(This post is meant to resemble my primer on relational community organizing; I plan to write others on community service, practical deliberation work, etc.)
Many thousands of not-for-profit institutions are involved in various forms of economic development in the communities where they are located. For example, some use federal Community Development Block Grants and other funds to develop low-income housing. Sometimes they can plow the proceeds from their investments into further development. They solicit public participation in their decisions, both as a matter of ethical commitment and in order to comply with funders’ rules. Hence these institutions belong in the fields of community organizing and public deliberation; but their emphasis on managing tangible assets makes them different. They contribute to civic renewal by promoting democratic deliberation, magnifying the voice of poor people, building civic skills–and creating assets that are subject to democratic control because they cannot be moved.
In 2005, there were 4,600 community development corporations (CDCs) in the United States, employing nearly 200,000 people, building about 86,000 residential units annually, and managing commercial property and spawning other enterprises.
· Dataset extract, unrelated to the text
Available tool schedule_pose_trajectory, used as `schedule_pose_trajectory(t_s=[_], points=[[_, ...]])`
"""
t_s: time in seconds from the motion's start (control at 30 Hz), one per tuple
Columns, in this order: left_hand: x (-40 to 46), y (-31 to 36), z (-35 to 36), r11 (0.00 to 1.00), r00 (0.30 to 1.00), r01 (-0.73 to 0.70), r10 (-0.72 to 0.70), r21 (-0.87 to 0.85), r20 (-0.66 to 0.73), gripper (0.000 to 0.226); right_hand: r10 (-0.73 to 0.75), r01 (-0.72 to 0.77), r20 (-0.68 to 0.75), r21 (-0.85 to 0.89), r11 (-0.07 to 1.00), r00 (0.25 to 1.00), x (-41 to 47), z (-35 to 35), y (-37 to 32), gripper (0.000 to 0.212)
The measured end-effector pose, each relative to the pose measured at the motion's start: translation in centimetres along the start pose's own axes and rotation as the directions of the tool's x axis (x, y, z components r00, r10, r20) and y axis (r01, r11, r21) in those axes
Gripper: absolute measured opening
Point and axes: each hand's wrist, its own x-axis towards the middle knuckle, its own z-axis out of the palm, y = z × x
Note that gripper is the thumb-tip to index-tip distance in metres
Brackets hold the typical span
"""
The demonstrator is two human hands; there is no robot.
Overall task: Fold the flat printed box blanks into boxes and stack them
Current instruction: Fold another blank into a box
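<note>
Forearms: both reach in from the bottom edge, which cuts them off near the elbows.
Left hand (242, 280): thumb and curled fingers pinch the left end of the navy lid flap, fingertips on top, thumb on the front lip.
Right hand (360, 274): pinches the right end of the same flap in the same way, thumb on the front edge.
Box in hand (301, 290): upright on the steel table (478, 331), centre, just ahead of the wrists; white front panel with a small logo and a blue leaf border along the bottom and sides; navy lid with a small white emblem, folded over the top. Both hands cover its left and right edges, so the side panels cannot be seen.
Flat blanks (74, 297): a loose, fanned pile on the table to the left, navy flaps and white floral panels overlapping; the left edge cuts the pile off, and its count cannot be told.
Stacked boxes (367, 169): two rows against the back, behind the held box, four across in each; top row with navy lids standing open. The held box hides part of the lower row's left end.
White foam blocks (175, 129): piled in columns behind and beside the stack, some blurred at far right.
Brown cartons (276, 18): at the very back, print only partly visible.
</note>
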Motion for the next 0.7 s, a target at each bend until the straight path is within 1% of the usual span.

The concept of a CDC is not defined in federal law, and in practice, CDC’s resemble other non-profit organizations that have similar missions. For example, a community development bank specializes in lending rather than developing property, but those two roles overlap. Like CDC’s, community development financial institutions (such as banks and credit unions) are widespread and influential, holding more than $25 billion in assets in 2007.
Churches may also build, lease, finance, or sell homes and other buildings for the good of their communities. Sometimes they create spinoffs formally known as CDCs, but often they handle the financing directly. A famous example is the Greater Allen African Methodist Episcopal Cathedral in Queens, New York, which manages assets worth over $100 million, including rental properties, businesses, and a school.
Meanwhile, community land trusts tend to purchase open space for preservation, but some urban land trusts operate much like CDCs, and some CDCs buy land to preserve or create open space. Community organizing groups such as the Industrial Areas Foundation have created CDCs; and some CDCs have affiliated with community organizing networks.
In the city where I write this post, the Somerville Community Corporation is a not-for-profit real estate developer that invests its profits in new development, a provider of adult education, an emergency lender to low-income renters, a community organizing group affiliated with the Industrial Areas Foundation, a convener of public deliberations about matters like planning and municipal budgeting, and a lobby on behalf of employment, transportation, and welfare programs. This combination of functions is typical, and as a result the Somerville Community Corporation could be listed under several categories of civic work–as could the Allen Cathedral or the Industrial Areas Foundation itself.
Regardless of their precise status, all these institutions are anchored legally in their physical communities. They manage assets that have market value and they use business techniques (such as charging fees for services and lending money with interest), but they are not permitted to move. Their structure honors the civic virtue of loyalty and gives them a practical need to employ “voice” rather than “exit” to address problems. How they exercise “voice” varies, but extremely common are public meetings, boards that represent local residents, and public events designed to solicit public input. Meanwhile, all these organizations express—at least in theory—an ethic of trusteeship and public service. That ethic is usually codified in the organization’s nonprofit status and by-laws, but there is no reason that a for-profit business cannot serve the same purposes if it is anchored in a community and accountable to residents.
CDC’s have roots in Lyndon Johnson’s War on Poverty, and specifically the thousands of Community Action Agencies (CAA’s) that were created under federal law and asked to oversee local federal welfare programs, including Head Start, Legal Services, and public housing. The Economic Opportunity Act of 1964 had required that all new federal welfare programs be “developed, conducted, and administered with the maximum feasible participation of the residents of the areas and the members of the groups served.” CAA’s arose to meet that need.
They still exist; more than one thousand belong to the Community Action Partnership, and many of those are also classified as CDC’s. But the typical mechanisms for encouraging the participation of residents have evolved. In the 1960s, it was common to hold public elections for board members. This was problematic because the United States was already covered by a smooth tessellation of local governments with their own elected leaders. Adding a new layer with different boundaries caused constant jurisdictional conflicts and struggles for power. CAAs were supposed to avoid patronage and corruption, but often turnout was poor, and elections offered opportunities for corruption. Today it is much more common for a community-based development organization to be structured as a private, not-for-profit corporation that has a board with fiduciary obligations to the public. Some or all members may be elected, but some may be representatives of local institutions, including municipal governments. Foundations and governments also exercise considerable power by deciding what to fund. CDC’s and kindred organizations do not claim the kind of democratic mandate that comes from public elections, but they do welcome and promote participation.